## WHAT IS BEING ASKED
Please return the lines below verbatim, beginning at the one that has "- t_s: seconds" and stopping after the one that has "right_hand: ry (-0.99", and add no other lines.

────────

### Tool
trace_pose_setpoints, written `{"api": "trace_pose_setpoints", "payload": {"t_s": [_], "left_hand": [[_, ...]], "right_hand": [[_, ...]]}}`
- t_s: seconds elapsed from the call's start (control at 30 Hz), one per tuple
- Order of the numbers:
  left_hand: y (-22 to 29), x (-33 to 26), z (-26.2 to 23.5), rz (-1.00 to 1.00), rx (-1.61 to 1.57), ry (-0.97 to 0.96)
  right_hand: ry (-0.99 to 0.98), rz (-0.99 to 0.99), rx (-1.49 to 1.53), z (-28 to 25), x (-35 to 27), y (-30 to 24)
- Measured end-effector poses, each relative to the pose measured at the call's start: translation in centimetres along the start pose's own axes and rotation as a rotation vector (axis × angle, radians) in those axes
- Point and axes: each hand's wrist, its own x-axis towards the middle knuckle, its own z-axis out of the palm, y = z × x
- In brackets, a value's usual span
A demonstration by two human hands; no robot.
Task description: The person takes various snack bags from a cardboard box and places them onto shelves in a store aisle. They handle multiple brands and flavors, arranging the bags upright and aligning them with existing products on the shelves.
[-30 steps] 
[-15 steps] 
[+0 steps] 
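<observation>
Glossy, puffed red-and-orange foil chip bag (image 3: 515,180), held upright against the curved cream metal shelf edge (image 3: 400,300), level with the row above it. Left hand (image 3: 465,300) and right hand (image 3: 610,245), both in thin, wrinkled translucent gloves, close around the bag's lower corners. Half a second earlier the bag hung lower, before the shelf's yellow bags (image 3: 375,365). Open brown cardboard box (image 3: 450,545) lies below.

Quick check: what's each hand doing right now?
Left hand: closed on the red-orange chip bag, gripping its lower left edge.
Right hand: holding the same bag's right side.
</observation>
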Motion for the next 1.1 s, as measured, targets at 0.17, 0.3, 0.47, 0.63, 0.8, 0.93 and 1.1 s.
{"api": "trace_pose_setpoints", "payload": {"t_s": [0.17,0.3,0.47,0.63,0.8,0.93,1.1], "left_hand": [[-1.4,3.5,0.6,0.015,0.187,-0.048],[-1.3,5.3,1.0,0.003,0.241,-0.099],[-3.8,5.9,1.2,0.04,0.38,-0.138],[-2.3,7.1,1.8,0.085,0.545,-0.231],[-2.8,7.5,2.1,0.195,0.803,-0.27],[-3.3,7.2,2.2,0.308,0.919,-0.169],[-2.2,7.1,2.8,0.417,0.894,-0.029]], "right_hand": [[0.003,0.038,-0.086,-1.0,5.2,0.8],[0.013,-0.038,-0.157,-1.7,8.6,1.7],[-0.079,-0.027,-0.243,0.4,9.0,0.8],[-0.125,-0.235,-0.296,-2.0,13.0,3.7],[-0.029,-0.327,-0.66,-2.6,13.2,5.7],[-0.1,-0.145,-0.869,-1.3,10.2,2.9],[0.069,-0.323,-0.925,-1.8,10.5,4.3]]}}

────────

## RESPONSE TO THE TASK
- t_s: seconds elapsed from the call's start (control at 30 Hz), one per tuple
- Order of the numbers:
  left_hand: y (-22 to 29), x (-33 to 26), z (-26.2 to 23.5), rz (-1.00 to 1.00), rx (-1.61 to 1.57), ry (-0.97 to 0.96)
  right_hand: ry (-0.99 to 0.98), rz (-0.99 to 0.99), rx (-1.49 to 1.53), z (-28 to 25), x (-35 to 27), y (-30 to 24)

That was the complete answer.